**TASK INSTRUCTIONS:**
Only one span of the listing below is wanted: the lines from the one with "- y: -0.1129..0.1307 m" through the one with "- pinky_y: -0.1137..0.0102", reproduced exactly, both ends kept.

**AVAILABLE DATA:**
──────
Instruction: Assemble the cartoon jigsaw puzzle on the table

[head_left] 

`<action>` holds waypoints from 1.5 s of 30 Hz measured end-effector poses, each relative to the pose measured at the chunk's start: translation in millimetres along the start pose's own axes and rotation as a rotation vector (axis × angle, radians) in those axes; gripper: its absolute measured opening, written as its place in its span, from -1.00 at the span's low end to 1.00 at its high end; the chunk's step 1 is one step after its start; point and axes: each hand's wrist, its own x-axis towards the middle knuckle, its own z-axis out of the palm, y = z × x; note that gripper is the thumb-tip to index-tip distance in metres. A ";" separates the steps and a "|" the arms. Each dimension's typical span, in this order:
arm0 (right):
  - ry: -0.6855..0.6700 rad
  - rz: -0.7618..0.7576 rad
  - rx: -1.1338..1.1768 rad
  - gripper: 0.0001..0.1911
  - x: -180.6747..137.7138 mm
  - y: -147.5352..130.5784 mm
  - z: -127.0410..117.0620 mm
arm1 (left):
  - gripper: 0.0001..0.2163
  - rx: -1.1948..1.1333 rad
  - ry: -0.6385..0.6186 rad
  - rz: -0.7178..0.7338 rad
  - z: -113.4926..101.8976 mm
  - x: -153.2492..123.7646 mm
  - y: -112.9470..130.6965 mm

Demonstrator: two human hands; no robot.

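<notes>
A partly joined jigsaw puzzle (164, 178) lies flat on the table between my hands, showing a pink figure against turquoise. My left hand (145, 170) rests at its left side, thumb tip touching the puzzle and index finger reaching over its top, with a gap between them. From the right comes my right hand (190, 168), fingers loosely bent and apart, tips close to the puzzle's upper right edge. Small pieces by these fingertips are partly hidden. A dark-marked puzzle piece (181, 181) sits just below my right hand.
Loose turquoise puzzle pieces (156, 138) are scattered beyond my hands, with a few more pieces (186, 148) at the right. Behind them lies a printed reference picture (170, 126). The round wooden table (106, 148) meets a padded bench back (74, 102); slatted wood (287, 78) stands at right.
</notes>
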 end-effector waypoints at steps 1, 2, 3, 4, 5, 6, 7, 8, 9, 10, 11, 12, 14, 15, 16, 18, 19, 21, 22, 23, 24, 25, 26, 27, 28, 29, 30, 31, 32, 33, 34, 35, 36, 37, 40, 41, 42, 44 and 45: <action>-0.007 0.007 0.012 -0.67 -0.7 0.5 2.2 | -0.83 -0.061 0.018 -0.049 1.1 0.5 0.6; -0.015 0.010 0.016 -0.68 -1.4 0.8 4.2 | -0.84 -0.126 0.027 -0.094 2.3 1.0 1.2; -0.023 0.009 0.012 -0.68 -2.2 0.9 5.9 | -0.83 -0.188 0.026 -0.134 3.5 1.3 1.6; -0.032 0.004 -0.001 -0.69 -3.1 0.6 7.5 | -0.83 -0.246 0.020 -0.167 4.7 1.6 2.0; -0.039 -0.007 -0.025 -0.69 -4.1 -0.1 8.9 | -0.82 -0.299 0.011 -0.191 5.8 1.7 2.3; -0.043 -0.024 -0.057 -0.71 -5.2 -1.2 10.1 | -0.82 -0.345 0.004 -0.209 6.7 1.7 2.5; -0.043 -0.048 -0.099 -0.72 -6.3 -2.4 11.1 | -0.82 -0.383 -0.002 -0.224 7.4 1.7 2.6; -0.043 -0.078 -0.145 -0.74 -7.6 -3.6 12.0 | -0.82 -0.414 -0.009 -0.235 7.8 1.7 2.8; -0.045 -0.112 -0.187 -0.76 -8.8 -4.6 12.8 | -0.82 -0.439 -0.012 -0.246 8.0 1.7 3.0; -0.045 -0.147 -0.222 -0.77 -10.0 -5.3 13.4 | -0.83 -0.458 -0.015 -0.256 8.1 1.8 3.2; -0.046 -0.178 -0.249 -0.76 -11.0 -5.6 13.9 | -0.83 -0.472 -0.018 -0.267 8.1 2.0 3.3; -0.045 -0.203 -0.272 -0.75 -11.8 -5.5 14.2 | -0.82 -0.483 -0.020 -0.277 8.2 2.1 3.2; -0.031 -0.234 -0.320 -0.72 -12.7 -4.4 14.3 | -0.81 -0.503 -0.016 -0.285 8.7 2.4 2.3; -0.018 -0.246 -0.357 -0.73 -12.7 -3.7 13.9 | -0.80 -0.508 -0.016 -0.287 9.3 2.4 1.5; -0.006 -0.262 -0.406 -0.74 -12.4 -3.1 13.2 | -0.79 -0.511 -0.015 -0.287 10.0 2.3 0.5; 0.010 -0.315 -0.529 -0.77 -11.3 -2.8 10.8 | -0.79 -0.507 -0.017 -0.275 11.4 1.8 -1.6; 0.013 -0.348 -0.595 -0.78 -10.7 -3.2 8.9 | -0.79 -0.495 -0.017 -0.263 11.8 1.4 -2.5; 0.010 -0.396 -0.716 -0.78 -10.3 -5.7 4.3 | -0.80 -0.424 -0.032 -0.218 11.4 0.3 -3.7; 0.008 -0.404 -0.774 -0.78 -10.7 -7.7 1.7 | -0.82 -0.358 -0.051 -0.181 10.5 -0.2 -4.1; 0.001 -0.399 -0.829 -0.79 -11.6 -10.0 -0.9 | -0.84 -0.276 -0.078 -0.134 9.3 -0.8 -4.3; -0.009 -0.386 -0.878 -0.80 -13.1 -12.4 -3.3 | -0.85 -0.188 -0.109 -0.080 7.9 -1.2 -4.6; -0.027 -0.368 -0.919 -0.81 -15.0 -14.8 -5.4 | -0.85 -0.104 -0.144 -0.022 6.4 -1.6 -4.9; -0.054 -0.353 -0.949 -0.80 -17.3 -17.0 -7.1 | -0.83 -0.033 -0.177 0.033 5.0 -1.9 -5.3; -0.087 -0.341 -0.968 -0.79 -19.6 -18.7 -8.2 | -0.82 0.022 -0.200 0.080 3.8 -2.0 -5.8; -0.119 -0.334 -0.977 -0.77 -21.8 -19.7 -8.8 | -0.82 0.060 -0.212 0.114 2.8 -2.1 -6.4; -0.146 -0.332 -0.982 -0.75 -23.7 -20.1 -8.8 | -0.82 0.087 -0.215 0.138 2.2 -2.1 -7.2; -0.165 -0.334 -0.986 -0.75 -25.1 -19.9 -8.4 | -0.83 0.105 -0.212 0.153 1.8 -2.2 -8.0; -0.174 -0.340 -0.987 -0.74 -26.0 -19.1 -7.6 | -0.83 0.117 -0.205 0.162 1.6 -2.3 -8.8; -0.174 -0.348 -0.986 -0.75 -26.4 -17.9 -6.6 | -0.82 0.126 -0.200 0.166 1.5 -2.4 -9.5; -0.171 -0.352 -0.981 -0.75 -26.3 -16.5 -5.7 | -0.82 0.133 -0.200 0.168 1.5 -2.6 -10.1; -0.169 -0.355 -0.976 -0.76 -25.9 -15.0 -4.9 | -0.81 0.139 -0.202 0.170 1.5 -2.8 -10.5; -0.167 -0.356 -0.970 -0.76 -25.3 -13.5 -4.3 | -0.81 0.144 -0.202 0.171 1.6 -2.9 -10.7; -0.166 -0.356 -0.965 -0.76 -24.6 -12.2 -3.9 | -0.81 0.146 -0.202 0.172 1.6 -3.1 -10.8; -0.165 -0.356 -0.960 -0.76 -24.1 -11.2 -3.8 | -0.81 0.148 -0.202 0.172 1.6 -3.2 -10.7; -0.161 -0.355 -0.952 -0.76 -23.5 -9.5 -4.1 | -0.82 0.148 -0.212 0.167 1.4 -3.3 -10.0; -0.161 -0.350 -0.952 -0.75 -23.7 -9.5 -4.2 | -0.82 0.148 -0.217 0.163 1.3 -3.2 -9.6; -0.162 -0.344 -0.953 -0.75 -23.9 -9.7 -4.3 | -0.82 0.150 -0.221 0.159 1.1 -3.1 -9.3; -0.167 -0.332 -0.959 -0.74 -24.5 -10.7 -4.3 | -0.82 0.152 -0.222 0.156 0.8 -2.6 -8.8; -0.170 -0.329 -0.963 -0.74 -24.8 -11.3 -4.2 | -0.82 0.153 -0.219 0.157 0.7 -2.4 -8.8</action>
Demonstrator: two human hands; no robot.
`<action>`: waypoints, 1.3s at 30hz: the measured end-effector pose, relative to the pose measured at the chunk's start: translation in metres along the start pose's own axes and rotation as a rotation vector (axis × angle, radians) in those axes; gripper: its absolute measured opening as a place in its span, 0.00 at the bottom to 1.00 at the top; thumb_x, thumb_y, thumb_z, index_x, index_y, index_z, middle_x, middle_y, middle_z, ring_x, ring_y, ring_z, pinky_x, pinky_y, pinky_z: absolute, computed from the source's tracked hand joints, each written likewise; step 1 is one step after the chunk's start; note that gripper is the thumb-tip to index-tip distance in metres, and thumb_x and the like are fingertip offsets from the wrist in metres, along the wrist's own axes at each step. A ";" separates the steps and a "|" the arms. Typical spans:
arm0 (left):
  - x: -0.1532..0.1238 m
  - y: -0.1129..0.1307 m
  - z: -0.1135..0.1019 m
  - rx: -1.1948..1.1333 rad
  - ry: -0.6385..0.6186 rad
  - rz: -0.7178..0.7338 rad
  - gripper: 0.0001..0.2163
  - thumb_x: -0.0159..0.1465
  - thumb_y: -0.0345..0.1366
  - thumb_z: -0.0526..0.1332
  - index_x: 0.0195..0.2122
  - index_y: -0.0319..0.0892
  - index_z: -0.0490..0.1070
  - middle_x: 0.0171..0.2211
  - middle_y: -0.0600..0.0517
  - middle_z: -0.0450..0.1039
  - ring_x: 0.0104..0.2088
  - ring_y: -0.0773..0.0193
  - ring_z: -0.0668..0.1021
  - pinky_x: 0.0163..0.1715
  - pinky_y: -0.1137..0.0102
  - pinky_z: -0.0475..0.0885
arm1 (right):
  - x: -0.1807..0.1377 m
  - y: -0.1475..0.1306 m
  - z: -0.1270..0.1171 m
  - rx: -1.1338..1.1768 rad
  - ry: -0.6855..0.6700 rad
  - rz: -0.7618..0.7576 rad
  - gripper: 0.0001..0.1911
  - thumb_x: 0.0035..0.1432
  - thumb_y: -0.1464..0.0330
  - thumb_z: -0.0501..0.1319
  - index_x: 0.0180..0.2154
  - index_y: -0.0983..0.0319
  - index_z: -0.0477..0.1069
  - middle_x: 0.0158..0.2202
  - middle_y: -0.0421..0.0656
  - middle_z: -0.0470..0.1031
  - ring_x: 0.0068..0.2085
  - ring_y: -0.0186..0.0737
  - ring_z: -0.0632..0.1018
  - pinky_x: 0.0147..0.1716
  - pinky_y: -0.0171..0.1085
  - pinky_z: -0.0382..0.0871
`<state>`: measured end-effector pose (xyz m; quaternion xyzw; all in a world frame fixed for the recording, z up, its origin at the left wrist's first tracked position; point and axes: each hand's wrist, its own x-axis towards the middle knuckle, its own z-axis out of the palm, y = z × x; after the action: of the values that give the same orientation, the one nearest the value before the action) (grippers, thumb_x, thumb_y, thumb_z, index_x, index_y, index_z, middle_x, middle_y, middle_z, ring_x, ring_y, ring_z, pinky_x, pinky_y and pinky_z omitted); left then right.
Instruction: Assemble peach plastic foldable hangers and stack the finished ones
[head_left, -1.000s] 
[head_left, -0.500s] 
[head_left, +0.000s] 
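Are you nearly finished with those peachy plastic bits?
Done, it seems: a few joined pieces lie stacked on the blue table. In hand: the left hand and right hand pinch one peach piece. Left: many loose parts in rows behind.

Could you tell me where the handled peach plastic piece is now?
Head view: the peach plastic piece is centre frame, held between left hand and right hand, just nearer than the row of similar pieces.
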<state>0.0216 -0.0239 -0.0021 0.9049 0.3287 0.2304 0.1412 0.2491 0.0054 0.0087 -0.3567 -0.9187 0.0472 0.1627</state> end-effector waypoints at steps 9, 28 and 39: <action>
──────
**PROBLEM SOLUTION:**
  - y: -0.1129..0.1307 m
  - z: -0.1135..0.1019 m
  - rx: -1.1948..1.1333 rad
  - ry: -0.6385..0.6186 rad
  - rz: -0.7178..0.7338 rad
  - gripper: 0.0001..0.2163
  - thumb_x: -0.0159..0.1465
  - thumb_y: -0.0345..0.1366
  - thumb_z: -0.0526..0.1332
  - index_x: 0.0195..0.2122
  - index_y: -0.0319..0.0892
  - index_z: -0.0490..0.1070
  - middle_x: 0.0171..0.2211
  - middle_y: -0.0600..0.0517
  - middle_z: -0.0450..0.1039
  - ring_x: 0.0104..0.2088
  - ring_y: -0.0773..0.0193
  - ring_z: -0.0668..0.1021
  - pinky_x: 0.0163..0.1715
  - pinky_y: -0.1137..0.0102

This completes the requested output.